● **INSTRUCTIONS FOR THE TASK**: Pictures stay out. Extract the lines below from the first one through the line with "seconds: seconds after", both included.

--------------------

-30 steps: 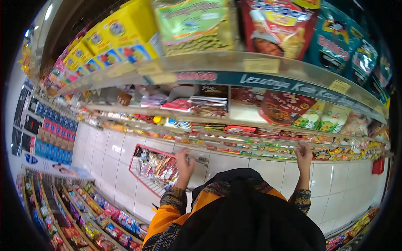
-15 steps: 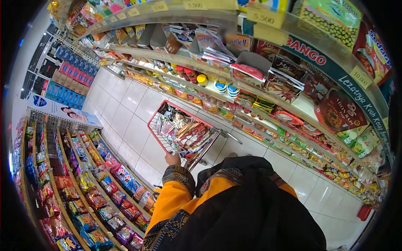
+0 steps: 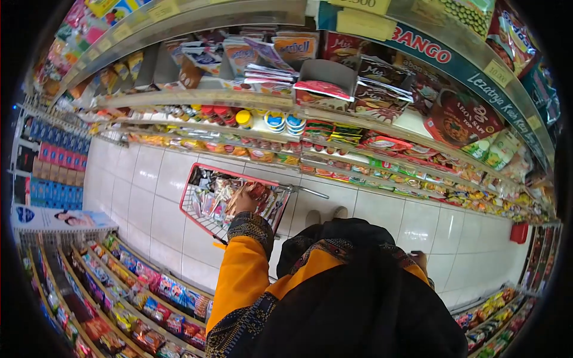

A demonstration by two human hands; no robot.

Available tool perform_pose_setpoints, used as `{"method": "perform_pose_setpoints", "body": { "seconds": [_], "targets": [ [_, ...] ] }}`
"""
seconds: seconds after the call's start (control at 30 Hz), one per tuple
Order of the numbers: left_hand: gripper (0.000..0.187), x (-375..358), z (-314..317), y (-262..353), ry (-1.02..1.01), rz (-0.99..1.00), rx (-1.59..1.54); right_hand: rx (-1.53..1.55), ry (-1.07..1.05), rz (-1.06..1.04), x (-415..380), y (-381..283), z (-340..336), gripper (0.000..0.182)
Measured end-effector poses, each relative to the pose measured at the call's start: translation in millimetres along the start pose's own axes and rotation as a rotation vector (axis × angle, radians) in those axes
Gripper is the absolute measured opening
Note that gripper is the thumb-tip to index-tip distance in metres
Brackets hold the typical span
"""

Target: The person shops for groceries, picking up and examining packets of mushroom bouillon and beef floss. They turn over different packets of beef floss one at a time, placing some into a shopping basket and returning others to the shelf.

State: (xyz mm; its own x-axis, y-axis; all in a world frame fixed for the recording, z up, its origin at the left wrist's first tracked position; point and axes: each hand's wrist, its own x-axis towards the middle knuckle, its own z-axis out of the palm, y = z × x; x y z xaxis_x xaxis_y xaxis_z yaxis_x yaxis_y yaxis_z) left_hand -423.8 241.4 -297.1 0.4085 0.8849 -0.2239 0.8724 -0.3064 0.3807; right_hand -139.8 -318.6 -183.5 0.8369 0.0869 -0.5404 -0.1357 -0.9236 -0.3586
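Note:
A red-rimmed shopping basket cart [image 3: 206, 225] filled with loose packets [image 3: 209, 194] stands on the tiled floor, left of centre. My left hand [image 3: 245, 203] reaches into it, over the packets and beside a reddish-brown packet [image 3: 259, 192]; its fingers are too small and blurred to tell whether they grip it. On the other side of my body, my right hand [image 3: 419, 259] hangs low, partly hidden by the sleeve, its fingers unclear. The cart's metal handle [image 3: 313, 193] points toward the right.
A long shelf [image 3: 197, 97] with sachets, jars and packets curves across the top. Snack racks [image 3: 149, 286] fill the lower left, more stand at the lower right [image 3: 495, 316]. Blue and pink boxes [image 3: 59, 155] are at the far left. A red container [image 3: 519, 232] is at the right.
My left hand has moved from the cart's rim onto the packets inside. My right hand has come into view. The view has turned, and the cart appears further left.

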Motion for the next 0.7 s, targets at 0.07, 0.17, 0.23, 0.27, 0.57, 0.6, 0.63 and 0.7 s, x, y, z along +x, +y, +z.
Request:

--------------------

● **EXERCISE OUTPUT**:
-30 steps: 
-15 steps: 
+0 steps: 

A demonstration by two human hands; no robot.

Available tool perform_pose_setpoints, used as `{"method": "perform_pose_setpoints", "body": { "seconds": [_], "targets": [ [_, ...] ] }}`
"""
seconds: seconds after the call's start (control at 30 Hz), one per tuple

This exercise requires no additional answer.